John Milton became blind when he was 43 years old. This notwithstanding he wrote his most important work, Paradise Lost years later.
Then there’s Scott Adams, Fannie Flagg, Anne Frank, S. L. Frank and many many others. The list is really impressively long. True testimony to the human capacity to adapt and hope.
Being remembered for such feats is remarkable, no doubt about that. But there’s an essential detail that we must bear in mind when we think about those authors.
And it’s that, hadn’t them faced those very situations, at least some of their works would have never been written.
In fact, research has showed over and over again that constraints can work on an artist or athlete’s performance in the same way a difficult situation can.
In general no constraints at all lead to little or no improvement. Just like too many constraints are equally unproductive.
In fact, just like in many other aspects of life, to reach the ideal output, that’s to say the sweet point between productivity and quality, there have to be in place some constraints–but only enough to present the artist with a meaningful challenge, not so many as to turn the challenge into a desperate attempt.
Given that if we want to improve our performance, a constraint can always be artificially engineered, ending up with a health-related constraint as a result of poor lifestyle-habits about which we have never thought is a big no-no.
Luckily, it takes little to stay healthy… and keep writing.
Healthy lifestyle for writers and not
1 ) Move. Exercise. Moderate activity is the first and most important aspect of a healthy lifestyle. It doesn’t really matter what you choose to do. Provided you do it regularly and you’re willing to push yourself at least a bit out of your comfort zone.
2 ) Go out in the sun. These days people protect themselves from the sun like they were vampires. But the benefits of sun exposure are hard to deny. In fact, as Pelle Lindqvist found out, avoiding the sun completely can even be as dangerous as smoking.
3 ) Eat simple foods and avoid the highly processed ones. In fact, most of the sodium, of the trans fats, and added sugar come from packaged foods. Think of your diet as if it were a novel you need to edit. So, cut out all those over-refined parts. And keep it as simple as possible.
4 ) Have real friends in real life. I mean, social media are fine. And the blogosphere too can be of invaluable help at times.
But we are humans. We’re still made of concrete particles of matter that occupy a defined space and time. We haven’t entered any new technological singularity yet. As a result, our brains, which have evolved for million of years in a world where nothing was virtual, over the long run crave for real human contacts.
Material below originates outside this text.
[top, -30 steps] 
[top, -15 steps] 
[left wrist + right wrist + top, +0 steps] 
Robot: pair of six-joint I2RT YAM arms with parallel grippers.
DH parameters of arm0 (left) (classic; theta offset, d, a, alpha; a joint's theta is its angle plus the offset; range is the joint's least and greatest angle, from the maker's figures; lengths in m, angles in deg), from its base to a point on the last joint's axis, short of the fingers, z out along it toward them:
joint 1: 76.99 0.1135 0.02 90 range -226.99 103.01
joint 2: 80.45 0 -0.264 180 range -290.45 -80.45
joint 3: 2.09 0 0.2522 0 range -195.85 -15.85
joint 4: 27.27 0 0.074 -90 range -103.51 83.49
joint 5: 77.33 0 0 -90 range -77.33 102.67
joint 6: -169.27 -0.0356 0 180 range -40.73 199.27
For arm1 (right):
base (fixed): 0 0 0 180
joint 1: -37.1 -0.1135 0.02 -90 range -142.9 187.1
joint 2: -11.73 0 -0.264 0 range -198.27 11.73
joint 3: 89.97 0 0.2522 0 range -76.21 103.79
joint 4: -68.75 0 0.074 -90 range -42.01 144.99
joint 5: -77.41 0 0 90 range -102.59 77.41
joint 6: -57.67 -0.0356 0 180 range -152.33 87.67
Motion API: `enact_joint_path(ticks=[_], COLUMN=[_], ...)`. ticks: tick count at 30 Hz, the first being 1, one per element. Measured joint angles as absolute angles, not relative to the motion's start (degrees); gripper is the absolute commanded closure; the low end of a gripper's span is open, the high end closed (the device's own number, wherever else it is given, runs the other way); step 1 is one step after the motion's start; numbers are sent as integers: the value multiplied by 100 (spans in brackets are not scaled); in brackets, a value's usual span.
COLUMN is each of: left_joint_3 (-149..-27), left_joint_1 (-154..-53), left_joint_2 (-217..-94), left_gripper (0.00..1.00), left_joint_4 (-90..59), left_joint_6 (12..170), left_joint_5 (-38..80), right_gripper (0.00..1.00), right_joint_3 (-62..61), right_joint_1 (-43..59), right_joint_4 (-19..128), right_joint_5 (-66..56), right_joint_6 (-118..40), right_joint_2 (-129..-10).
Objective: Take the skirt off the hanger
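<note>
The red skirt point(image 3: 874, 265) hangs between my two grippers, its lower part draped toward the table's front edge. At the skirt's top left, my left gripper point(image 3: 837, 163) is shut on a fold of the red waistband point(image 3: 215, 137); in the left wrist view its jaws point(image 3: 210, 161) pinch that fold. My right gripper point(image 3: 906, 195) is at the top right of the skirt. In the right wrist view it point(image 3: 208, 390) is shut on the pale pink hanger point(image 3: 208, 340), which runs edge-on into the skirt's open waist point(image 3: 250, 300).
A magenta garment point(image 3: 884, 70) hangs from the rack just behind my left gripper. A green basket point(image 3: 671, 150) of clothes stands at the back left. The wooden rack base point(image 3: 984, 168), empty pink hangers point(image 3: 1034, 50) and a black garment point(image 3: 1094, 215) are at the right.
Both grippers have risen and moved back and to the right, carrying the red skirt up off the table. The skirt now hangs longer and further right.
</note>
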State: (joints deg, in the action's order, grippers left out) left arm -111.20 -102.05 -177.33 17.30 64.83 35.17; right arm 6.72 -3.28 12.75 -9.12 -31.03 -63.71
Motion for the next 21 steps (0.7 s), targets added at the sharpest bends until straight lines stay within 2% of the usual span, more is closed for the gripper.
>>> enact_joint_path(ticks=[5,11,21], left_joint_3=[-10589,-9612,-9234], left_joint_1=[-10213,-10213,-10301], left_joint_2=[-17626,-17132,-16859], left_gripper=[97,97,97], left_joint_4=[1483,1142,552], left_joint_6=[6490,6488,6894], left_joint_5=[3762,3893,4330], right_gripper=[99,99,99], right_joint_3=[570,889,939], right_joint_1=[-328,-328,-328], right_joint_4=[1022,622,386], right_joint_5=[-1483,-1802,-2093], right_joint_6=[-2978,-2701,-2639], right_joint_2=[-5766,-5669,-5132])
Besides, nowadays the data-driven model is disrupting society as we know it. It suggests friends, relays news feeds tailored on one’s likes, steals our attention with exaggerated headlines. As a result, people live in their self-constructed bubble of fictional reality, where dissent is practically non existent.
Instead with real friends you can’t just mute them. And if your ideas are different, you might have to prove your point in a way as sound as possible. That takes time and energy. But it also teaches us tolerance, patience, persistence. And reminds us that other people are as real as we are.
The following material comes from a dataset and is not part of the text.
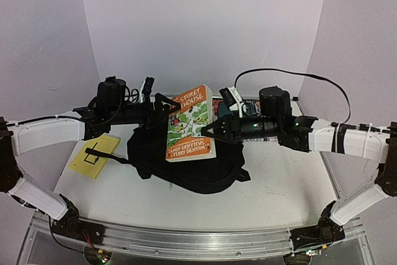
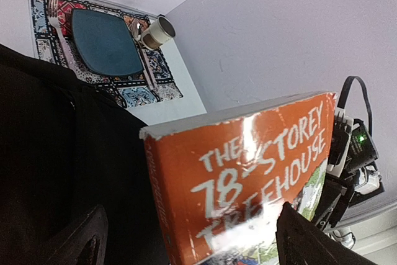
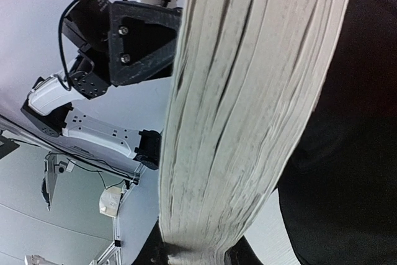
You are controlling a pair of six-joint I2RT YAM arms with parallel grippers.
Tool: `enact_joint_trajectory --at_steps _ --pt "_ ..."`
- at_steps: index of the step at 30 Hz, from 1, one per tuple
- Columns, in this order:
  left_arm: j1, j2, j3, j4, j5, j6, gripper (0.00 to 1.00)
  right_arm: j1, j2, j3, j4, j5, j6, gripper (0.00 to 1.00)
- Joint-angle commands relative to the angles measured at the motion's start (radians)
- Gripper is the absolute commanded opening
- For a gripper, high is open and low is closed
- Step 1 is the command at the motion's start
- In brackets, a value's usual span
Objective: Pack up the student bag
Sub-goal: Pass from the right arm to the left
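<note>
I've got the student bag slumped mid-table, w/ the orange book tilted over its top. R gripper is clamped on the book's page edge; L gripper hangs w/ jaws wide apart at the spine side, holding nothing. A yellow pad lies on the table just left of the bag.

From above, we cannot tell whether the bag is open: the orange book at the right tool covers its top, and most of the patterned mat behind that tool. Its own camera shows mostly page edges, its fingers cropped at the bottom. Ahead of the left tool, the book's lower cover runs out of frame.
</note>
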Motion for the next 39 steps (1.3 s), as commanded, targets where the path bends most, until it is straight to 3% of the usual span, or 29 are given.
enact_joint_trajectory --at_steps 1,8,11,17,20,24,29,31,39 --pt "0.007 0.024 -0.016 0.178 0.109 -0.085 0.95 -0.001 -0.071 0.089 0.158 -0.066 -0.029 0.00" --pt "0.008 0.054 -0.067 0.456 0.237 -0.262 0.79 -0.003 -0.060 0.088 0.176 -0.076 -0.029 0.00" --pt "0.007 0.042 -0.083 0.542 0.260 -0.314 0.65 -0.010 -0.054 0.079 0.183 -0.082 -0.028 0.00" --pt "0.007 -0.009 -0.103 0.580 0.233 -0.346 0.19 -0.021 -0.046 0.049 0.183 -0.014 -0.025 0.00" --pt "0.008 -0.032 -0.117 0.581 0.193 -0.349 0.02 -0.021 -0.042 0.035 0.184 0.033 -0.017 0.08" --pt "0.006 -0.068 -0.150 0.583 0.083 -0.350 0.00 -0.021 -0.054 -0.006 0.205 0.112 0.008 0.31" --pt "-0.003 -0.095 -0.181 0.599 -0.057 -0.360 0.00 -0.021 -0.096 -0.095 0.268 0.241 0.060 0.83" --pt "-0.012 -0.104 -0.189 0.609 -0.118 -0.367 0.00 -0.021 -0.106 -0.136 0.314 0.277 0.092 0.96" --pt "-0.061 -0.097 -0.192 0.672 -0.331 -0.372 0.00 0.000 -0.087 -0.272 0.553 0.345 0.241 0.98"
5 ) Keep playing. Because playing is a sort of simulator you can use to test and hone your skills in a non threatening setting. Playing is the way inexperienced cubs and puppies and humans alike grow into adults.
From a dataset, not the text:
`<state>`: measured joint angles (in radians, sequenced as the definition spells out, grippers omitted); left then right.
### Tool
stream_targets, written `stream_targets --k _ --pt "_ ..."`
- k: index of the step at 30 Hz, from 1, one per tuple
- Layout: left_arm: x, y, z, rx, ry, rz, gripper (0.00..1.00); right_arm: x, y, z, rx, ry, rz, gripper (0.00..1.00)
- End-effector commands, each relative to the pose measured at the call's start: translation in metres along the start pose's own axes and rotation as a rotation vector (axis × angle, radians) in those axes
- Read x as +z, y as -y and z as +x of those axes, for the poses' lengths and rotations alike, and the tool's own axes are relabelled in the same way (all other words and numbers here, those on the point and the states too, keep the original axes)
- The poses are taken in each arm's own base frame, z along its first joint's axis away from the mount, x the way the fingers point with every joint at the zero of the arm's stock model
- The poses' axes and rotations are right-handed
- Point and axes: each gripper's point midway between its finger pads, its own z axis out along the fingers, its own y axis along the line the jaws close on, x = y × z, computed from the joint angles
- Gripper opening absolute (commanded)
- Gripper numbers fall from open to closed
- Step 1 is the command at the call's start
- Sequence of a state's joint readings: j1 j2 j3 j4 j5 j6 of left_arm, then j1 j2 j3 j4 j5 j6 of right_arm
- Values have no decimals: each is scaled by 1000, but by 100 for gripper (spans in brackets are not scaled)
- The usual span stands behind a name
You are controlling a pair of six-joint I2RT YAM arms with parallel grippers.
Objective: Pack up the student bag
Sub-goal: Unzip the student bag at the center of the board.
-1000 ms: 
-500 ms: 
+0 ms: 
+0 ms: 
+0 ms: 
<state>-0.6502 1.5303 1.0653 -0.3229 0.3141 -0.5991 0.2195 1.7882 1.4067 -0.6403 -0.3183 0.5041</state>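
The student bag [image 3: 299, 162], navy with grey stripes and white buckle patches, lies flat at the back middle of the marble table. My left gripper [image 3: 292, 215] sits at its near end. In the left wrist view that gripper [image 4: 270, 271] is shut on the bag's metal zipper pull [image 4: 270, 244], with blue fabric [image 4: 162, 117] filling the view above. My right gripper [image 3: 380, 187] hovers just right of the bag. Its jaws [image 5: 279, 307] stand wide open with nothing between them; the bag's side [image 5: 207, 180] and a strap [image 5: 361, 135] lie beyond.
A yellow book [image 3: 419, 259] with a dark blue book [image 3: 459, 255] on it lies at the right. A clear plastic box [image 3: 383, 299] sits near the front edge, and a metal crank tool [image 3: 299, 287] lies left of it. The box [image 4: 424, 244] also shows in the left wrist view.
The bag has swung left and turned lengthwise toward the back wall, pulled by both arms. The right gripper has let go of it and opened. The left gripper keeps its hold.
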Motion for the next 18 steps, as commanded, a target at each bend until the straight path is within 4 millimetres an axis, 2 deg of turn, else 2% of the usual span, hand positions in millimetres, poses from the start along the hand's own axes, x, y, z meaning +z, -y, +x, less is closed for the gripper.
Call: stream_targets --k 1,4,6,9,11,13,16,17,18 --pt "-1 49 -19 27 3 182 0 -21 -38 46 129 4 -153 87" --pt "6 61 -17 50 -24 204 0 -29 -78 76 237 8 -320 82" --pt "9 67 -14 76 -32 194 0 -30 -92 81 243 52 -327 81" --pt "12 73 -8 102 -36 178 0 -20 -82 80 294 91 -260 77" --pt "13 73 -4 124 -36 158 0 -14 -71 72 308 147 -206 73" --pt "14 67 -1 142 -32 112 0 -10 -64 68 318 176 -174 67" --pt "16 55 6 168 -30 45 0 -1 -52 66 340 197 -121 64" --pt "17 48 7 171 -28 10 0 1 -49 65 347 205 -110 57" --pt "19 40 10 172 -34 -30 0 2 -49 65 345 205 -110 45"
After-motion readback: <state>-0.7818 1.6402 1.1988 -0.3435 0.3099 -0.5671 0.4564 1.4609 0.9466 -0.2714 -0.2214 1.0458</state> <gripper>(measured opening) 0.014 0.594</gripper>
But once you’re grown up, playing is still just as useful. To keep you adaptable and ready to face ever new challenges.
You can’t live forever, can you?
Last but not least read. In fact, until they find a way to download a human being into a memory chip, (and I’m not sure I like the idea, in any case) reading is the only way we can get to live many different lives.
So given that books are never been more widespread and cheap than these days we should seize such opportunity with no hesitation.